▼▼▼

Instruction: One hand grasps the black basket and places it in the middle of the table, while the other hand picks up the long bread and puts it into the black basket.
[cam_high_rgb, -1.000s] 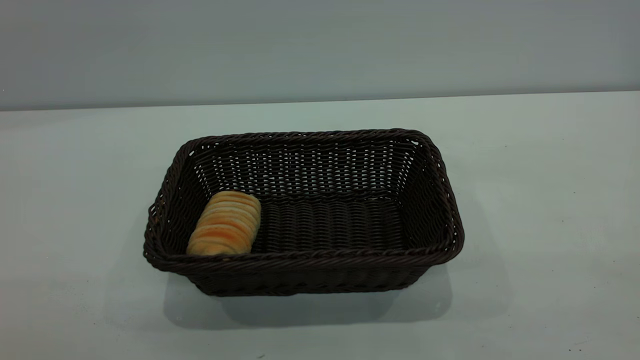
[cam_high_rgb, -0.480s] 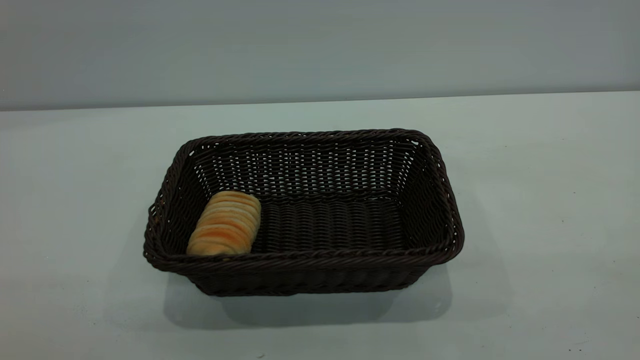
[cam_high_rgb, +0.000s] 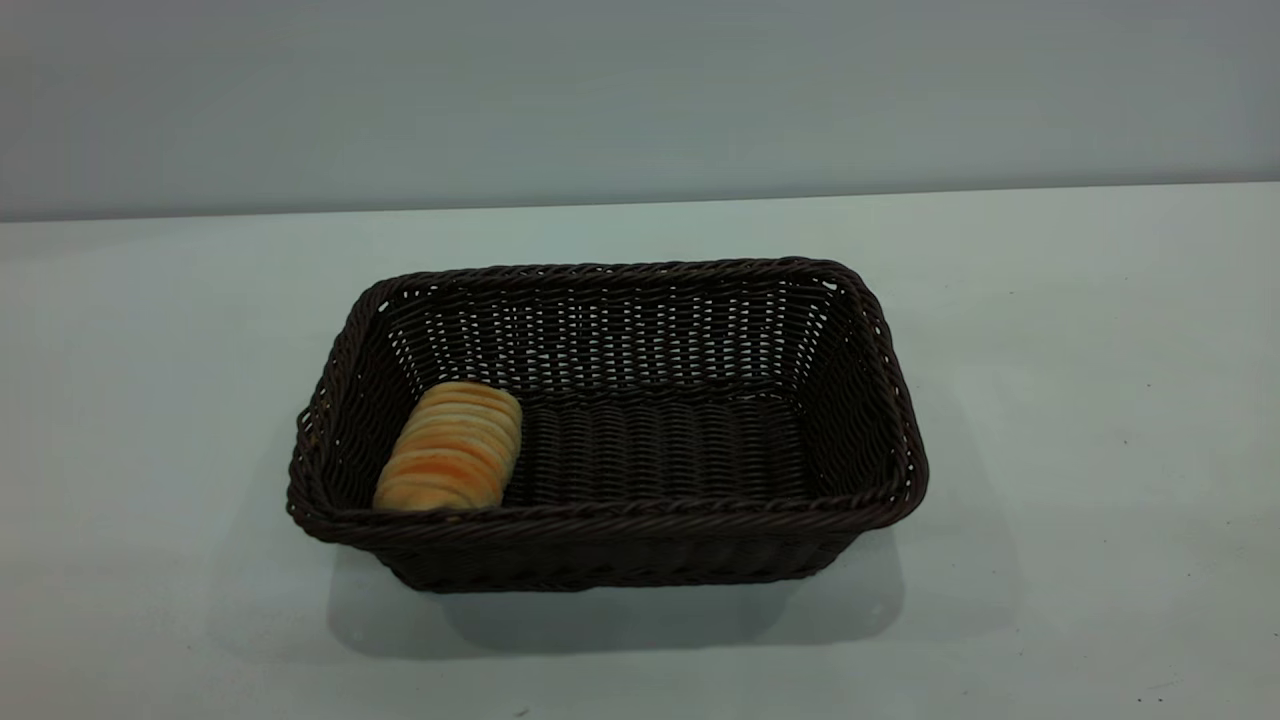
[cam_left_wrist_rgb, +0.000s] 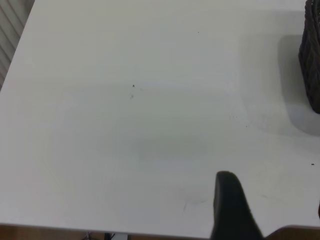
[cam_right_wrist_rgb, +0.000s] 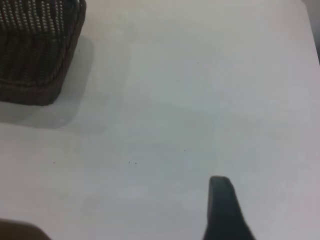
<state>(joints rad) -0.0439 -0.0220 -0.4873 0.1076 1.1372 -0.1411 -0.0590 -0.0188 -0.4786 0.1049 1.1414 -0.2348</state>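
Observation:
The black basket (cam_high_rgb: 640, 518) stands in the middle of the table (cam_high_rgb: 1100, 420). The long bread (cam_high_rgb: 450, 447) lies inside it at its left end, against the left wall. Neither gripper shows in the exterior view. In the left wrist view a black part of my left gripper (cam_left_wrist_rgb: 231, 210) hangs over bare table, well apart from the basket's corner (cam_left_wrist_rgb: 312, 60). In the right wrist view a black part of my right gripper (cam_right_wrist_rgb: 223, 212) is likewise over bare table, far from the basket's corner (cam_right_wrist_rgb: 35, 50). Neither gripper holds anything that I can see.
A plain grey wall runs behind the table's far edge (cam_high_rgb: 640, 205). The table's near edge (cam_left_wrist_rgb: 125, 231) shows in the left wrist view, with brown floor beyond. A few tiny dark specks (cam_high_rgb: 1125, 440) dot the tabletop.

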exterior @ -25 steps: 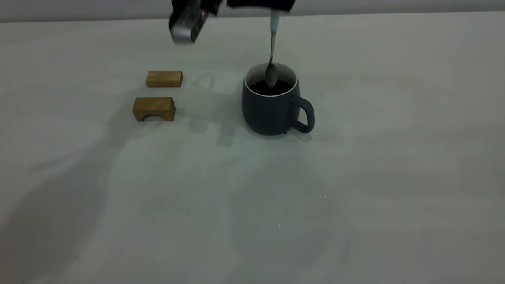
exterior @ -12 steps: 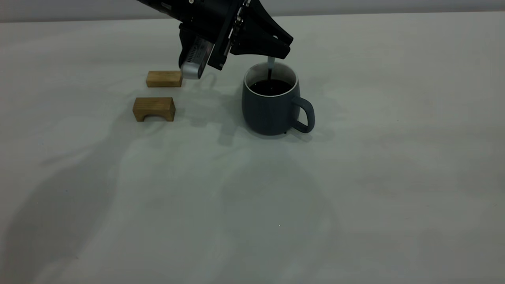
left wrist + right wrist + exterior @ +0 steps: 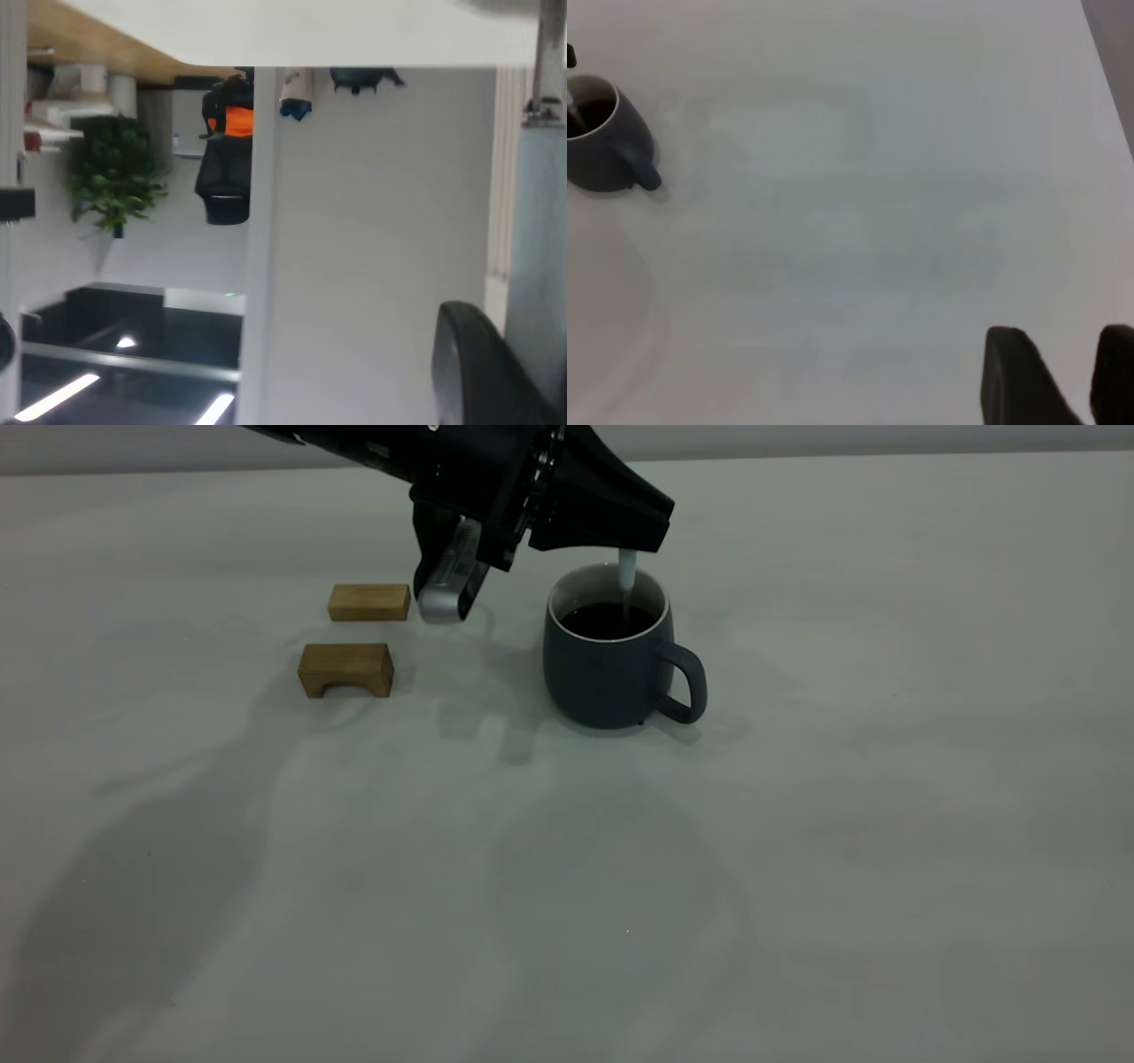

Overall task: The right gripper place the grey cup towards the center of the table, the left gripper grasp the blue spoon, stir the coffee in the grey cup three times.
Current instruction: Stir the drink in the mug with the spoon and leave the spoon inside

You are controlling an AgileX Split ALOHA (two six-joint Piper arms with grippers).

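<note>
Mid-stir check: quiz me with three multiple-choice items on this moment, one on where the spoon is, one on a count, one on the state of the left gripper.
1. Where is the bowl of the blue spoon?
A. Down in the grey cup
B. Flat on the table
C. On a wooden block

2. How many wooden blocks lie on the table?
A. One
B. Two
C. Three

3. What state is the left gripper in?
A. Open above the blocks
B. Shut on the blue spoon
C. Out of sight

Key: 1 A, the spoon hangs upright into the grey cup, its end in the coffee. 2 B, the wooden blocks sit beside the cup. 3 B, the handle sticks out below its closed tips, over the cup.
</note>
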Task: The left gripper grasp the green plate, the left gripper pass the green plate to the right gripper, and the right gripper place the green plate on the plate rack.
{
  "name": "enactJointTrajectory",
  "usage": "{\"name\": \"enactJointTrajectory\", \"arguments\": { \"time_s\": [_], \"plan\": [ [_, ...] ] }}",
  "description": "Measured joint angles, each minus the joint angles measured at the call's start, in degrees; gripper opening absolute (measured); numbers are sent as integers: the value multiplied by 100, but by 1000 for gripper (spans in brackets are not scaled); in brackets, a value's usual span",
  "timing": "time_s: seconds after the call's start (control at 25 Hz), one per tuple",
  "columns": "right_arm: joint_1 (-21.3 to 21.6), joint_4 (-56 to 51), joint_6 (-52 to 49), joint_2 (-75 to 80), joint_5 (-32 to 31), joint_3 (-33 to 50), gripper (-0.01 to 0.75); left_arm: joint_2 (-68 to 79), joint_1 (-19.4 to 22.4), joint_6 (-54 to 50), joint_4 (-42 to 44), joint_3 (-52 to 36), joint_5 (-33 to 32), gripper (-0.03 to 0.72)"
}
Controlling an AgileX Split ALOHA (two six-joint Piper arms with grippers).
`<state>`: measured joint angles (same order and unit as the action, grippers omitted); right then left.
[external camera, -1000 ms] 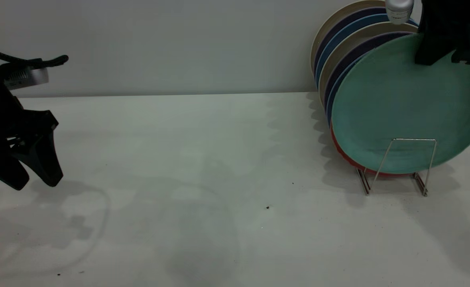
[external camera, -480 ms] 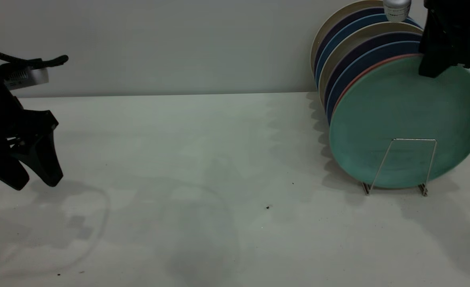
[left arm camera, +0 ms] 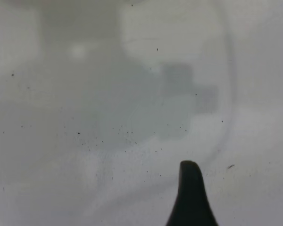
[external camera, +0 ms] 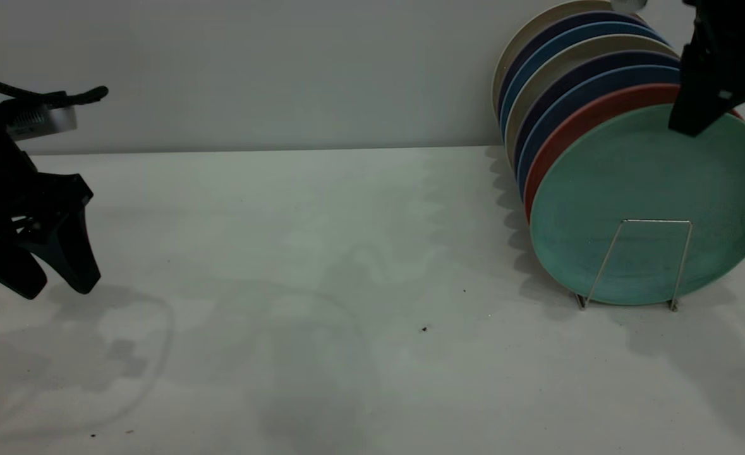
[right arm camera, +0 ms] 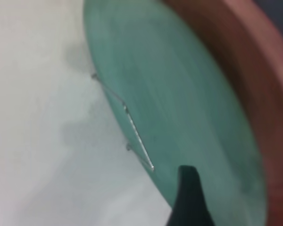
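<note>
The green plate stands upright in the front slot of the plate rack, leaning back on a salmon-pink plate. My right gripper is at the green plate's upper right rim, with one finger in front of the rim. It looks open. In the right wrist view one of its fingers lies over the green plate, next to the rack wire. My left gripper hangs open and empty just above the table at the far left. One of its fingers shows over bare table.
Behind the salmon-pink plate stand several more plates, blue, dark purple and beige, close to the back wall. The rack sits near the table's right edge. The white table lies between the two arms.
The green plate has come down from its raised position and now rests in the rack's front slot, so the salmon-pink plate shows behind it. My right gripper shifted slightly right. The left arm has not moved.
</note>
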<state>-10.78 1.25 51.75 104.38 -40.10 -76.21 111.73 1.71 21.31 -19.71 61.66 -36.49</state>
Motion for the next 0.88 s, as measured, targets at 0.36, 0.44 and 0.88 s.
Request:
{"name": "enactJointTrajectory", "arguments": {
  "time_s": [0.36, 0.44, 0.88],
  "plan": [
    [0, -6, -1503, -368, 152, 5, 581, 0, 0, -5, 5, 0, 0, 568],
    [0, 0, -2501, -499, -109, -23, 581, 0, 0, -5, 73, 0, 0, 568],
    [0, -4, -5347, -1237, -2817, -215, 581, -82, 0, -5, 414, 0, -97, 568]
  ]
}}
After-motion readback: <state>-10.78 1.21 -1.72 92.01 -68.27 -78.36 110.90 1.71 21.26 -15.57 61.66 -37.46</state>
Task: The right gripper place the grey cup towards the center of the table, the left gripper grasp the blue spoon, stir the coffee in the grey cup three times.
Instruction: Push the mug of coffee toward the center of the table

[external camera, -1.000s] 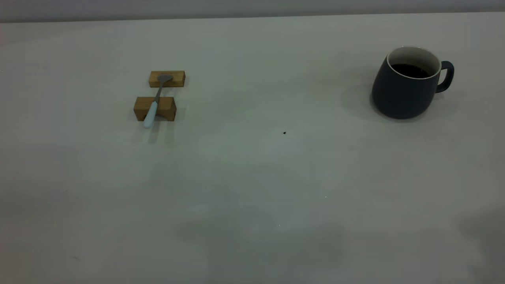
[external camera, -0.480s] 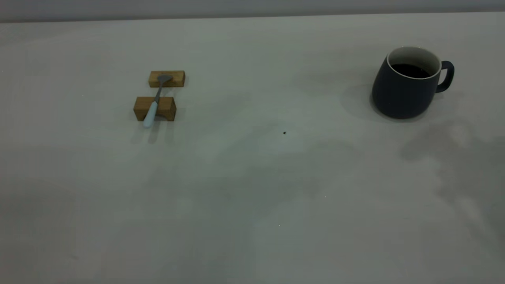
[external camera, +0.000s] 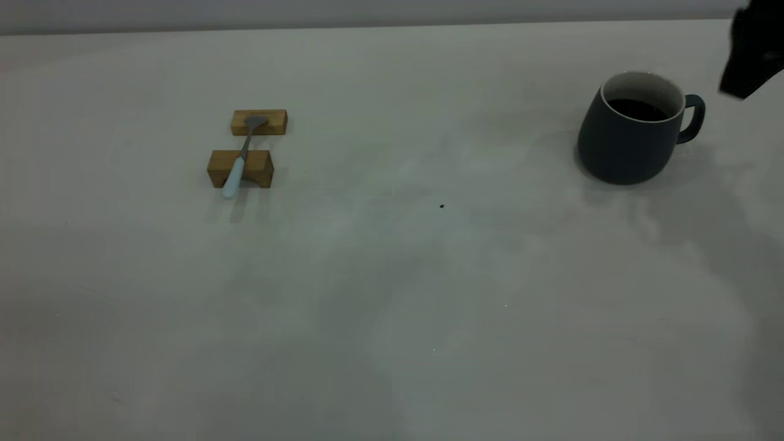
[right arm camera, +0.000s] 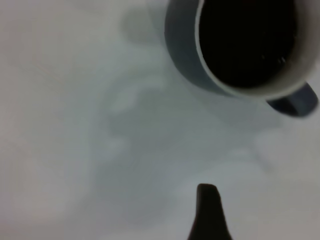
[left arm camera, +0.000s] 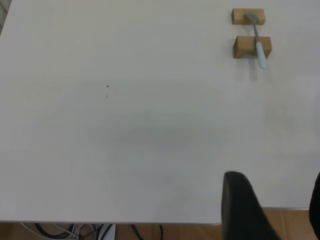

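So we've got the grey cup (external camera: 631, 131) with coffee (external camera: 637, 109) sitting far right on the table (external camera: 392, 275), right gripper (external camera: 750, 55) just beside its handle, holding nothing; can't tell how open it is. The blue spoon (external camera: 236, 168) rests across two wooden blocks (external camera: 240, 168), left side, untouched. Left gripper (left arm camera: 272, 210) hangs back, holding nothing, fingers spread.

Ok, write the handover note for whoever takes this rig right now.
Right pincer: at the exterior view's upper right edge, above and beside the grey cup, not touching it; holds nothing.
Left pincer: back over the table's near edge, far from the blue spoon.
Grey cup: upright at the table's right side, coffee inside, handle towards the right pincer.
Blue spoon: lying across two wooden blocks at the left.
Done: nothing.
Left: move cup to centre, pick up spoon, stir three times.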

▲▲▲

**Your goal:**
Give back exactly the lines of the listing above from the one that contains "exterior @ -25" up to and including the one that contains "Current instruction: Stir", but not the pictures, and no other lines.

**Solution to this problem:**
exterior @ -25 steps: 
exterior @ -12 steps: 
left wrist + right wrist + exterior @ +0 steps: 

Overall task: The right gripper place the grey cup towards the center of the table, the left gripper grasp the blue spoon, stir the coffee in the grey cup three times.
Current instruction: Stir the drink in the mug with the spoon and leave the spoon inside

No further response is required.